In the kitchen are the famous ‘marks of a severe struggle', number three in the list of Conclusions drawn up by Doctors Fleming and Macleod (of which list Lord Deas said that there were matters in it—and he later specified this evidence of a struggle—not proper to a medical report; in which remark, just for once we must heartily agree with him). Their ‘conclusion' does certainly, as was earlier observed, seem based on very meagre evidence—‘confused footprints, the marks of twisting heels, of the ball of a foot', some of the footprints being of bare feet. (No bits of wood seem to have been produced to measure these.) There was also the mark of a bloody hand on the sink, as though someone had clutched at the sink in falling. It was later put to the doctors that these marks were not inconsistent with Jessie's story of how she and the old man had assisted the injured woman into the kitchen and later, without raising her from the ground, moved her to a place further from the fire; that lying there she had been attacked, and the corpse had been subsequently dragged away. One doctor held out but the others acknowledged that the marks were equally consistent with either theory. A third was put forward in a letter published in the papers by a lady signing herself ‘Another Housewife'. It reaches a double-edged conclusion. When a woman washes a floor, the writer says, she gets down on her hands and knees to it. A man just stoops down or squats and the turning heel marks on the kitchen flagstones might well be those not of any ‘struggle' but of a man trying to wash the floor. In contradiction to this quite
interesting suggestion, one must recall Jessie's own evidence that in the bedroom at any rate, Mr Fleming ‘went down on his hands and knees' and began to mop up the blood, wringing the cloth out into a basin.
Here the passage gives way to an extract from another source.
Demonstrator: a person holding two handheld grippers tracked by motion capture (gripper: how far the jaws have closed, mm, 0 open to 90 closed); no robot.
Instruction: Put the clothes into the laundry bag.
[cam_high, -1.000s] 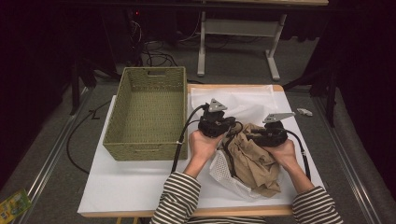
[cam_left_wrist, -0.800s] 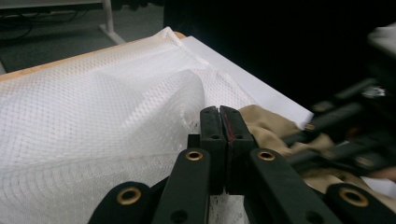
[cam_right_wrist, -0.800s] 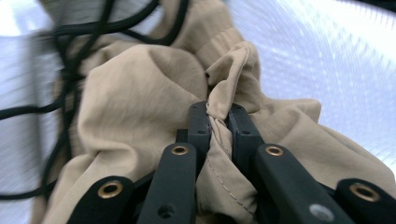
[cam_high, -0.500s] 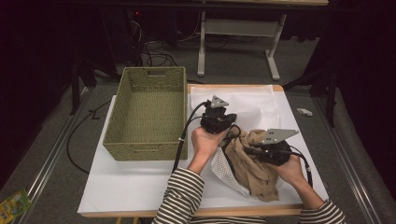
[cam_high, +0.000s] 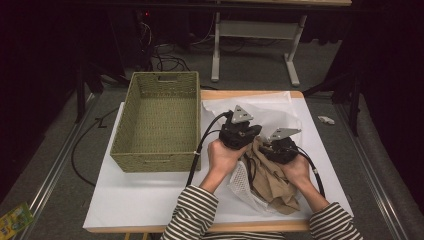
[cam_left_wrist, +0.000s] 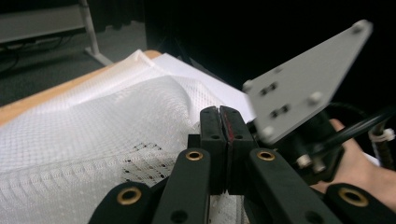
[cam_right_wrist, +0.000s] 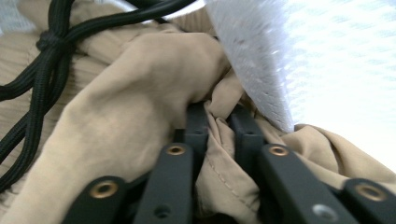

Quite an interesting point was made by a woman writing to the papers over the signature ‘A Housewife'—doubtless the precursor of ‘Another Housewife' who wrote about the washing of the floors. This woman reminded readers that it was common usage to keep the kitchen fire in at night with a ‘gathering coal', a large lump of coal placed in the centre of the grate—all it needs is to be broken up next morning, and it was indeed the custom in the Fleming household, for the servant next door could often hear the coal being broken. But, she points out, both the old man and Jessie speak of the fire in the kitchen being ‘mended' between seven and eight in the morning. If Jessie were the murderer, there would be no reason to keep the fire stoked up: the only need might be so that incriminating garments might be burned there, but Jessie did not burn her bloody clothes but took them all home. Only in the light of her story, is this fact, that the fire was kept stoked up in the kitchen, explicable—that the old man was in and out all night, at one time making tea: that Jess lay there for some time between the two attacks, to try to get warm, and that subsequently he destroyed his blood-stained clothes there.